Страница 64 из 88
Утро, как всегда, сморит тяжёлым сном, не пробудишься. Не понятно, где явь, где полуночный бред. Хорошо, что боль практически ушла. И подушка снова мягкая, и рука шевелится, покалывает мелкими иголками. Чувствует. Значит, живая.
Скрипит дверь, натужно, будто ругаясь. Так она только с одним гостем – с бабкой Фросей. Шепчутся с Катенькой. И не разобрать о чем, только как пострел, сквозь бубнеж прорываются Фросенькины матюки. Эх, чертовка-бабка! Сколько в ней силы! Аж завидно.
Брякает ведро, скрипит дверь. Тихо.
Аккуратные шаги до плиты, щелчок зажигалки, пыхтение газовой конфорки. Катенька ставит чай.
— Катя, ты завтракала?
— Нет еще, только встала. Шуметь не хотелось, вы ведь, наверное, опять всю ночь не спали.
— Ну, конечно, я же не молодуха, как ты, нет у меня такого ангельского сна. Помоги подняться, не хочу больше лежать. Может сегодня лучше будет, попробую встать.
Катенька безропотно помогает. Черт знает, что на самом деле в душе у этой девочки. Но не дергает, не тянет, поддерживает аккуратно, давая возможность понять свои истинные силы. А их, как на зло, нет. Вот и выгнала бы ее на улицу, а сама бы тут что? Противно. Должна ведь ненавидеть, а приходится быть благодарной.
— Я кашу могу заварить, геркулесовую. Быстренько. Будете?
— Не хочется мне твоей каши. Может блинов напечешь, а?
— Ну, блинов, так блинов. Напеку. Пока посидите, я за ведерком схожу, выносила во двор, а потом сушила.
Вот как она так, а? Ее с блинами приткнула, как девку дворовую, а она тут же про ведро. И вроде бы ласково говорит, а стыд удушливой волной опаляет щеки.
Через пяток минут приходит, несет ведро, пролитое по краям кипятком, чтобы не холодно было сидеть. Стыдно, опять стыдно, но до туалета не доползти. Он, хоть и полухолодный, но все-таки отделен от общей комнаты, спрятан за дверью в сенях. А тут получается, возле кровати. Но нужда — она совесть не слышит. И скрипя зубами, отворачиваясь, приходится перебираться на край кровати, чтобы аккуратно снять белье. Катенька, будто и ничего такого в этом нет, тут же разводит теплой воды для подмывания. А потом уносит все и с каким-то особым рвением утирает пол.
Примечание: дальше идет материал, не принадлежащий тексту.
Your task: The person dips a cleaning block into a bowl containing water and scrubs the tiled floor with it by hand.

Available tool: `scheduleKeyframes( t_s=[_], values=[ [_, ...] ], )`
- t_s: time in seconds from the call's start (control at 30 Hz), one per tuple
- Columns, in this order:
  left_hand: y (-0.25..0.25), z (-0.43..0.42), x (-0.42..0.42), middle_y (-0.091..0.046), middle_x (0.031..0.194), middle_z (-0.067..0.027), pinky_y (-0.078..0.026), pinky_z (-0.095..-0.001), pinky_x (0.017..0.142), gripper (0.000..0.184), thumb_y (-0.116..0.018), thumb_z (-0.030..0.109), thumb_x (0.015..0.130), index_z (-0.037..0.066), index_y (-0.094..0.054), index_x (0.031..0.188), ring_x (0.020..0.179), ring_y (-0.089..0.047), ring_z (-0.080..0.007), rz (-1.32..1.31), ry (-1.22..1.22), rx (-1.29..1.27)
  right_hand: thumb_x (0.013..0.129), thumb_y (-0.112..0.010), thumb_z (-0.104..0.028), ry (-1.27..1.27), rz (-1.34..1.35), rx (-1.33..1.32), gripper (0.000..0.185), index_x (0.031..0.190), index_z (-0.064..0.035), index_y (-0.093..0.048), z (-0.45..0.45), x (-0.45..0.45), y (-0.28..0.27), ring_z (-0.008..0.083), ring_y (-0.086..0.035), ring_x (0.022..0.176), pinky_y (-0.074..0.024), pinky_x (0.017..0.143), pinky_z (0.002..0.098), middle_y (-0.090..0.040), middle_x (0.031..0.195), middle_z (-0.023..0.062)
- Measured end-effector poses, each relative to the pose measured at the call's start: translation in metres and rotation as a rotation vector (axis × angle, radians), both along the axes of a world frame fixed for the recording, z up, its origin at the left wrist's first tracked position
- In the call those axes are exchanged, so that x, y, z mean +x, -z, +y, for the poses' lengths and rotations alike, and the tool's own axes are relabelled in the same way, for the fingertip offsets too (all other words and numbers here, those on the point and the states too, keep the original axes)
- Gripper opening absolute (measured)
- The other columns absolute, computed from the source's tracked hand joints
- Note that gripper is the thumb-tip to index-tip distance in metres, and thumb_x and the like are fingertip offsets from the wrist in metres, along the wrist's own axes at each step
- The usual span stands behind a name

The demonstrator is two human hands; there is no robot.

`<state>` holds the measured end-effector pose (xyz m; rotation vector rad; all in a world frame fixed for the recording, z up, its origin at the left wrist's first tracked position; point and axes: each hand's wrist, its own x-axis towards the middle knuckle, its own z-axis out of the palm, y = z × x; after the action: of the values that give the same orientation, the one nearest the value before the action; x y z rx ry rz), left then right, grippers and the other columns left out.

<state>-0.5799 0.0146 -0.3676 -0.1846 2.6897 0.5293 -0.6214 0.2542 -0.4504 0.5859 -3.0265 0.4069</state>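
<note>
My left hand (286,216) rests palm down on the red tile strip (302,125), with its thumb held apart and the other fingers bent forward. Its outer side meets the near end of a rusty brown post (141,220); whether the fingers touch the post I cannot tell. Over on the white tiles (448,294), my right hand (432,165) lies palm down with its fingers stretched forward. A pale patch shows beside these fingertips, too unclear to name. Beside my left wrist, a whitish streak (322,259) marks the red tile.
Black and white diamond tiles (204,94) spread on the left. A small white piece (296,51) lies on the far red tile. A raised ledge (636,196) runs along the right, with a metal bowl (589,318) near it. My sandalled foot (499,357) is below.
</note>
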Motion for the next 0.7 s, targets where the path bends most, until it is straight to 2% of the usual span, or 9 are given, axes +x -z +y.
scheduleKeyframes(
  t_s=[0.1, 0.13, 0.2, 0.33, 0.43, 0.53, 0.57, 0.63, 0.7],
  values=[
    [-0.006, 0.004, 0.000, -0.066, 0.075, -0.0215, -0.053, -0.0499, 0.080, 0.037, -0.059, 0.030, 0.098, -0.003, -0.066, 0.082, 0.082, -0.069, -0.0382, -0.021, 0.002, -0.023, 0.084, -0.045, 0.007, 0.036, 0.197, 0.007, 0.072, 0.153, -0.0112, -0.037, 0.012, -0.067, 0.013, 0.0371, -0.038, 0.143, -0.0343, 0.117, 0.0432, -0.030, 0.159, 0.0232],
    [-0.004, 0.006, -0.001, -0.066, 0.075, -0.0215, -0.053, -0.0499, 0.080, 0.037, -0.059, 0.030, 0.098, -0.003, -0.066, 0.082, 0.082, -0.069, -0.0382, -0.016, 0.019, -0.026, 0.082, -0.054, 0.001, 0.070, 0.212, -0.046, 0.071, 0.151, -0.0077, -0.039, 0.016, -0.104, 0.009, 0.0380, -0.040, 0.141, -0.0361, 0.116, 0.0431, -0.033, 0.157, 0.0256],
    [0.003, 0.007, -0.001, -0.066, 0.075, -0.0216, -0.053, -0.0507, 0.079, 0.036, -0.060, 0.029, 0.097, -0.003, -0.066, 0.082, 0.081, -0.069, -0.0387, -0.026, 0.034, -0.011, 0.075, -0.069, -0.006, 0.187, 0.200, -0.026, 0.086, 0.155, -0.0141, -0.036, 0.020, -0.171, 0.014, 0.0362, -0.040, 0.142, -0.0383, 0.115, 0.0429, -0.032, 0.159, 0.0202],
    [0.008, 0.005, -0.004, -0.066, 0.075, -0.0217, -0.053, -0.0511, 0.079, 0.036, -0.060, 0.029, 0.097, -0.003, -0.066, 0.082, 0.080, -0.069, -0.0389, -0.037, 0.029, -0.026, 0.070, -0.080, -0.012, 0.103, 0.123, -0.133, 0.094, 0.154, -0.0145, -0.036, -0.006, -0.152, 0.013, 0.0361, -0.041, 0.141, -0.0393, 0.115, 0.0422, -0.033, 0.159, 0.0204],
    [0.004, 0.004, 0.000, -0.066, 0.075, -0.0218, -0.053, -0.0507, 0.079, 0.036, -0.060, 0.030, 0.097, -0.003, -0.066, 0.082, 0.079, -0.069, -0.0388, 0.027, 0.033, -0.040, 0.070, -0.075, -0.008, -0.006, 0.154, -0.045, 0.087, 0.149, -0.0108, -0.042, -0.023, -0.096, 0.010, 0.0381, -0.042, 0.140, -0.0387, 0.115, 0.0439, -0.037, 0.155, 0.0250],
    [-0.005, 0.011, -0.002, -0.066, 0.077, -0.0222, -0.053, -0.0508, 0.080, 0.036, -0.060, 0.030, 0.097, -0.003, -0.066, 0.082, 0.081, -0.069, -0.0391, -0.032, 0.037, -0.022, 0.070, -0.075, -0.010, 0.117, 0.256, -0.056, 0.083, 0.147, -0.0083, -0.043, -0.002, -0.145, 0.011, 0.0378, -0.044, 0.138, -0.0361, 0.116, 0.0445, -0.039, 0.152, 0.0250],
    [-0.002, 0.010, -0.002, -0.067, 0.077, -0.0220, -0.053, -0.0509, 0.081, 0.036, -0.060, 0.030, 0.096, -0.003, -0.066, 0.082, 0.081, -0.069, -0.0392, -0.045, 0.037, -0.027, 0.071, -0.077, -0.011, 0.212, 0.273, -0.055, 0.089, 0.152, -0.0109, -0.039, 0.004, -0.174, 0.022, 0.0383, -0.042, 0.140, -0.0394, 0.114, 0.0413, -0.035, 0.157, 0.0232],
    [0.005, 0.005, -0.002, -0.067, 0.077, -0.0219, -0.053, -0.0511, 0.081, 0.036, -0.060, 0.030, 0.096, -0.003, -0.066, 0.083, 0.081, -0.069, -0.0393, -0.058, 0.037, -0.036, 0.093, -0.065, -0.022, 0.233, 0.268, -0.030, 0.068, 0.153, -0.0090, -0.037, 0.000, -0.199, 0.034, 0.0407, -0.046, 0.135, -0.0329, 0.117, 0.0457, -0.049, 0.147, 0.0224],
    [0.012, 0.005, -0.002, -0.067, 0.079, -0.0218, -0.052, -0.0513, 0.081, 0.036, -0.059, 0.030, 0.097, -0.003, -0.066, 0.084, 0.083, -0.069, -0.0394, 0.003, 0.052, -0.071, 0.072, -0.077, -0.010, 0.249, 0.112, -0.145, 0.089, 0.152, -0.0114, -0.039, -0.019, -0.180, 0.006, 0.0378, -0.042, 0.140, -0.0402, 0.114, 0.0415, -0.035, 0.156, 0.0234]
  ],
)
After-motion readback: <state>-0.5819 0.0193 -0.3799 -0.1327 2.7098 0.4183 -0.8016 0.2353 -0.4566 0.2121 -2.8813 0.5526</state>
— Я сейчас блинов напеку, а потом еще бульон поставим. Вам пока рано тяжелое есть, да и всухомятку бы не надо. Давайте, я вам потом почитаю?
— Сама решу, что мне можно есть, а что нет. И что я, дурная что ли. Сама почитаю. Не мельтеши, Катенька. Лучше завтрак приготовь. Тебе ведь и самой хорошо питаться надо. Кто будет, не знаешь?
— Нет, тогда не сказали, рано еще было. А потом не пошла. Да какая разница.
— Костик всегда о дочери мечтал, я знаю.
Катенька дернулась, побледнела. Закусила губу и прочь, к кухонному столу и плите — готовить.